§ Problem to solve: When the line containing "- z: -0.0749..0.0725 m" appears in the entries below, begin printing there and stop after the line containing "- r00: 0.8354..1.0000"; print each of those lines exactly and no other line.
[[ Material for this task open ]]
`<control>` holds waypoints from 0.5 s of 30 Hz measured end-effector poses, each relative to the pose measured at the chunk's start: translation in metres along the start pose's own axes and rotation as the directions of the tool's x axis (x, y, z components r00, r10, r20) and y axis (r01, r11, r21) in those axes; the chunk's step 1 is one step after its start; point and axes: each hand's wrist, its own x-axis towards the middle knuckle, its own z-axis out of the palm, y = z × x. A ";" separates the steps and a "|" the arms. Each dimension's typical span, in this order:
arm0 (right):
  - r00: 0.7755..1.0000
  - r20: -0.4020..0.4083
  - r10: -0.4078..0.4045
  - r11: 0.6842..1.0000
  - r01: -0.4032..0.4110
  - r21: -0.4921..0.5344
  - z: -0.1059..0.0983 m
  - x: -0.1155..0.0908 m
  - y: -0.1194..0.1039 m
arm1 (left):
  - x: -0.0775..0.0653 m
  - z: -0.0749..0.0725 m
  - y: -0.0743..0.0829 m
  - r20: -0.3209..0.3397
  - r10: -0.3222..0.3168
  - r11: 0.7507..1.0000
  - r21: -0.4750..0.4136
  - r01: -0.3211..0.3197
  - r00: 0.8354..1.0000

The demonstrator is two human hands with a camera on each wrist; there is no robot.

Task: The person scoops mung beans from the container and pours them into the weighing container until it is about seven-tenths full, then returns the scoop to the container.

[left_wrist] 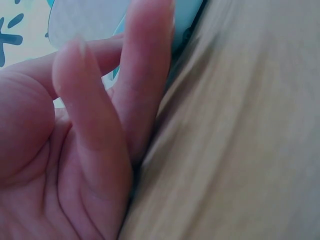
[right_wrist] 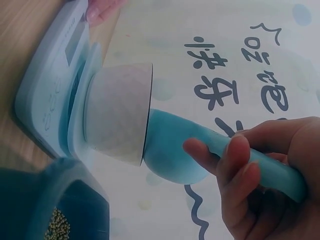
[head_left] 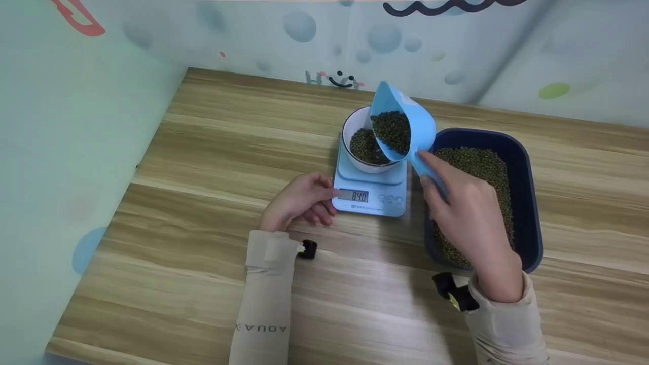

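My right hand (head_left: 469,208) grips the handle of a blue scoop (head_left: 423,124), also seen from the side in the right wrist view. The scoop is tipped over a white bowl (right_wrist: 117,112) with a dark rim, its mouth facing left. Small green beans (head_left: 393,133) lie in the scoop, and more beans (head_left: 365,146) are in the bowl. Under the bowl is a light blue kitchen scale (head_left: 372,207), its display (head_left: 355,196) reading 84.0. My left hand (head_left: 301,200) holds the scale's left edge by the display, thumb at the rim and fingers bent beside it.
To the right of the scale stands a dark blue tub (head_left: 530,213) of green beans (head_left: 474,162), partly covered by my right hand and forearm. A wall (head_left: 243,35) with printed drawings rises behind the wooden table (head_left: 203,203); another wall (head_left: 86,126) borders its left.
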 end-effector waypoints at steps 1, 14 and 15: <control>1.000 -0.001 -0.004 1.000 0.004 -0.001 0.000 0.000 0.000 | 0.000 0.000 0.000 -0.001 0.000 1.000 0.001 0.000 1.000; 1.000 -0.012 0.008 1.000 -0.008 -0.016 0.001 0.000 0.000 | 0.000 0.000 0.000 0.008 0.012 1.000 -0.004 -0.012 1.000; 1.000 -0.012 0.013 1.000 -0.013 -0.020 0.001 0.000 0.000 | 0.000 0.000 0.000 0.007 0.012 1.000 -0.003 -0.012 1.000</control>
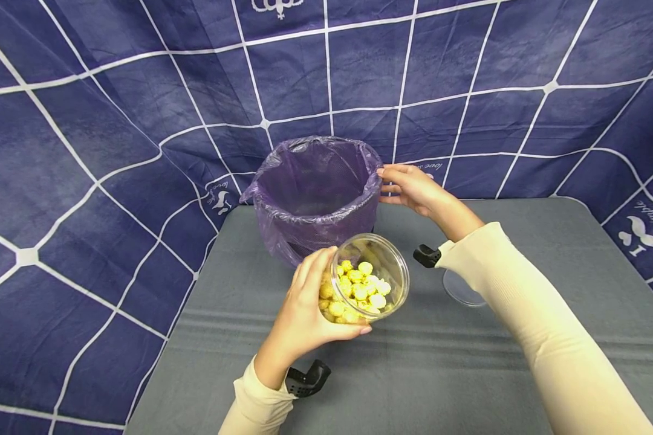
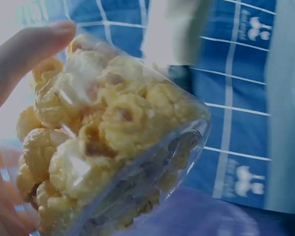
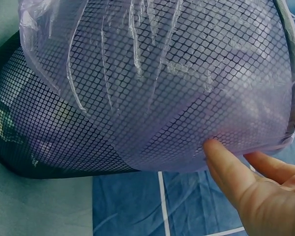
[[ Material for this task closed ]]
§ Reply to the exercise:
  - z: -0.0749..0.0725 m
  - y: -0.0743..0.0829 m
  - r20: -0.3209..0.3397
  - r10: -0.3222..0.3168
  - r11: 0.7507..1.0000
  - r21: -0.4750..0.4136
  - r01: -0.3211..0.3197
  - r00: 0.8354..1.0000

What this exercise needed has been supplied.